Abstract
Many recently initiated landforms directly or indirectly owe their origin to man, but the genesis of several recent South Australian features — gullies, landslides, dunes — is far more complex than has been supposed. In cases where it proves possible to date precisely the specific landform there is a time-lag between the event presumed to have made the land surface vulnerable to erosion and the actual initiation of the forms. This is curious, for climatic events of a magnitude equal to or greater than those to which landform initiation is demonstrably related occurred between settlement by Europeans and landform development. This anomaly may be due to the gradual deterioration of soil structure consequent to removal of vegetation and loss of organic matter in the soil. But it may also be related to the nonuniform spatial distribution of rainfall: heavy rain at a recording station does not necessarily imply rain of equal magnitude or intensity in the surrounding areas.
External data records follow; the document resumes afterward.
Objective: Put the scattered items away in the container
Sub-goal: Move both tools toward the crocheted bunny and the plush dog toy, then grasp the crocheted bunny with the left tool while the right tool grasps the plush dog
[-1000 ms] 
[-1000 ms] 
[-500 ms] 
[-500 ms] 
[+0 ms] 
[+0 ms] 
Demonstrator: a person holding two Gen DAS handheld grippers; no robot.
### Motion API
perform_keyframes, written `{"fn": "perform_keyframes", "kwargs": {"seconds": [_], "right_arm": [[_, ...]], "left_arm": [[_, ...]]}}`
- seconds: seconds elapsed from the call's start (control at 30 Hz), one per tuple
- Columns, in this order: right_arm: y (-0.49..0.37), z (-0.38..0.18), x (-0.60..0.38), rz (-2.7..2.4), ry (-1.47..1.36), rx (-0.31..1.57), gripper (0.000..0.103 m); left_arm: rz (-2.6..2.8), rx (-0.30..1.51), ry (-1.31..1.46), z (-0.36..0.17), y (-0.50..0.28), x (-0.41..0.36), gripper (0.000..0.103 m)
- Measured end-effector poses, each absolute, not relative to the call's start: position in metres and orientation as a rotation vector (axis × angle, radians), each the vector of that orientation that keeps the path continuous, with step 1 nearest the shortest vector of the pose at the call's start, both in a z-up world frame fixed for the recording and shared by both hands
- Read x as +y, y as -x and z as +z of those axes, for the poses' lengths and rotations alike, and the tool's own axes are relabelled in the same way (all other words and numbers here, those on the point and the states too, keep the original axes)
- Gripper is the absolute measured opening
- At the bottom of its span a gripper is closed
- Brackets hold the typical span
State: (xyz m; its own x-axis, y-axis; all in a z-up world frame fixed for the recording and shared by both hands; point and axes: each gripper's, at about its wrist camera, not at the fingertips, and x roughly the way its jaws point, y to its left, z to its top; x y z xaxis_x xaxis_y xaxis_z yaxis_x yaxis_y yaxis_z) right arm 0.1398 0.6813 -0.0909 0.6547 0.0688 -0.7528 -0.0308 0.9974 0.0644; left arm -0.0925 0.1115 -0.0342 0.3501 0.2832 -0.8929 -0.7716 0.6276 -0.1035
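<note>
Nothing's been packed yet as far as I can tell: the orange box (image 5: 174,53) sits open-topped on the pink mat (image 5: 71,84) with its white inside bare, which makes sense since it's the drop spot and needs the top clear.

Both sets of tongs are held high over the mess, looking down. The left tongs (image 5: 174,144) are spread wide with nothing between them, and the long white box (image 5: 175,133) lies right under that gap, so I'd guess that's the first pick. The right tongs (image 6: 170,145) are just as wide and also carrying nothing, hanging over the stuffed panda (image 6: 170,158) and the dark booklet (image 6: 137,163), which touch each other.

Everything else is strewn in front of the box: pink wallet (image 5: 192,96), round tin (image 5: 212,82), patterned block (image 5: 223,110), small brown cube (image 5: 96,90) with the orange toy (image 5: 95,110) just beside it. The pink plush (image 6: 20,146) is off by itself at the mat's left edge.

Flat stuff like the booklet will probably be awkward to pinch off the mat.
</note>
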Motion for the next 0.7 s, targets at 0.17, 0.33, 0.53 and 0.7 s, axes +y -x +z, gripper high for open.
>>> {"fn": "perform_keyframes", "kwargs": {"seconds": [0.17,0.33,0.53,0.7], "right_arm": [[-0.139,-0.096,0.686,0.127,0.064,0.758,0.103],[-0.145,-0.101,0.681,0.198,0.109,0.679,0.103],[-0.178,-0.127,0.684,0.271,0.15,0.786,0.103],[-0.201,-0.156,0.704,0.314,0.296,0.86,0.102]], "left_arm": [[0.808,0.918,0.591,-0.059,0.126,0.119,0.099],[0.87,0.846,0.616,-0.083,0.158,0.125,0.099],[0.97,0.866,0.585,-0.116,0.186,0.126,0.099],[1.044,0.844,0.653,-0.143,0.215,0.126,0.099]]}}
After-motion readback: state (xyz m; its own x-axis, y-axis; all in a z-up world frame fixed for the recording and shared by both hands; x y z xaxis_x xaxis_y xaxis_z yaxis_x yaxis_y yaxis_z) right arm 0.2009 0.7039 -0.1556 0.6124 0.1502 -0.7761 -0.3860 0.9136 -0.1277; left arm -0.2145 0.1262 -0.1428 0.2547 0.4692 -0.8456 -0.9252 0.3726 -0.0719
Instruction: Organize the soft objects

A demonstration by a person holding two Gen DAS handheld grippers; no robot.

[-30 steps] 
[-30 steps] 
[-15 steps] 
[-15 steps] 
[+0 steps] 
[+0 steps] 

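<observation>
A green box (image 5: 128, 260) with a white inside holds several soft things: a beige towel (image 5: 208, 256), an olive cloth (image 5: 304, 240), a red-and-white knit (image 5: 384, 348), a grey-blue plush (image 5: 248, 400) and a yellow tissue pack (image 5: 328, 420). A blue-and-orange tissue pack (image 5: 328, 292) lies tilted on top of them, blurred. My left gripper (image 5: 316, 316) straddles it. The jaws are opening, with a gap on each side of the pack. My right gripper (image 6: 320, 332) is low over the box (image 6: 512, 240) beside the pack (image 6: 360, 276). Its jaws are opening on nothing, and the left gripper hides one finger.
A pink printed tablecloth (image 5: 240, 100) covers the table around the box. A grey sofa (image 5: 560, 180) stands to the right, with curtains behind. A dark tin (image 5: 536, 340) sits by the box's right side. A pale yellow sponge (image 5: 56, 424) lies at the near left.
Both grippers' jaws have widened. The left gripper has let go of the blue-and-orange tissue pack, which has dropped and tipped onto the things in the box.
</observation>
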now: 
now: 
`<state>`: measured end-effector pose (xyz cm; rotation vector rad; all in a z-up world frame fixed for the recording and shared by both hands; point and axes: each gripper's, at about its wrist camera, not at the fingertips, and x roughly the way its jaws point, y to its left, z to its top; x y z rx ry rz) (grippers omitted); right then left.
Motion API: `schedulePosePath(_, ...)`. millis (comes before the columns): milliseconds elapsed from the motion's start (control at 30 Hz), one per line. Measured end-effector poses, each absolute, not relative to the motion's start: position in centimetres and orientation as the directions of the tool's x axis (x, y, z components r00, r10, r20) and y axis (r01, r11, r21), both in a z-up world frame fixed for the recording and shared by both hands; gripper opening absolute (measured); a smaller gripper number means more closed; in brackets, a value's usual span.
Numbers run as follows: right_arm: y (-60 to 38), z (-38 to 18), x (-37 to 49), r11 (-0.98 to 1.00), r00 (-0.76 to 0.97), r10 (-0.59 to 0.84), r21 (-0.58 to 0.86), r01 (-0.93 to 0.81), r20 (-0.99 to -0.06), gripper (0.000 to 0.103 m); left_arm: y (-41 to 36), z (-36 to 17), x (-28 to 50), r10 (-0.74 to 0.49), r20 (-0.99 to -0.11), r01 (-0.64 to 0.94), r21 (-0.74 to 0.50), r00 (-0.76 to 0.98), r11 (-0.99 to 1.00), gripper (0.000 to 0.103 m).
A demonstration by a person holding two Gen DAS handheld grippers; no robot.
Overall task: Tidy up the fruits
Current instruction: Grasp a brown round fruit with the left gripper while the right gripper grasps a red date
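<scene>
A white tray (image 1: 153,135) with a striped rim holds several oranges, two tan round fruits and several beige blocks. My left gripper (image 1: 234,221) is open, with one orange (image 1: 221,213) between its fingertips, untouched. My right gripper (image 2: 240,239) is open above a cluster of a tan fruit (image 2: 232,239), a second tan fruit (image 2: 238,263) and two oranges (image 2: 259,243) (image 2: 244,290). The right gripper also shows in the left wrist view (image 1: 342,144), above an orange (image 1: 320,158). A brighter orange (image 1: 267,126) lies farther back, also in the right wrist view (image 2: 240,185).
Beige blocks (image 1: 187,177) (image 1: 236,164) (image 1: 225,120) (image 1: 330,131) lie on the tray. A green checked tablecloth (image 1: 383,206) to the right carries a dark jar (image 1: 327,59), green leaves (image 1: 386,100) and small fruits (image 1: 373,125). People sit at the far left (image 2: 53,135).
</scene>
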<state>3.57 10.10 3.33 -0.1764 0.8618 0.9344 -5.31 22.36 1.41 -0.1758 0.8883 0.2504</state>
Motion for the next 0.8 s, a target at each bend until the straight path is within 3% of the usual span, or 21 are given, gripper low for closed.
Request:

The precise seasonal timing of the rains is also significant.
The relation of man's activities to the recent landforms investigated is tested by examining the continuity of development of various features: if a certain landform is due to human interference in the particular region then there ought to be no example of that type predating human occupation; if man has merely accelerated the rate of development there should be a time-continuum of forms. Both acceleration and initiation by man's activities occurred in South Australia. There is no evidence to relate these factors to any of the climatic trends so far detected for the region.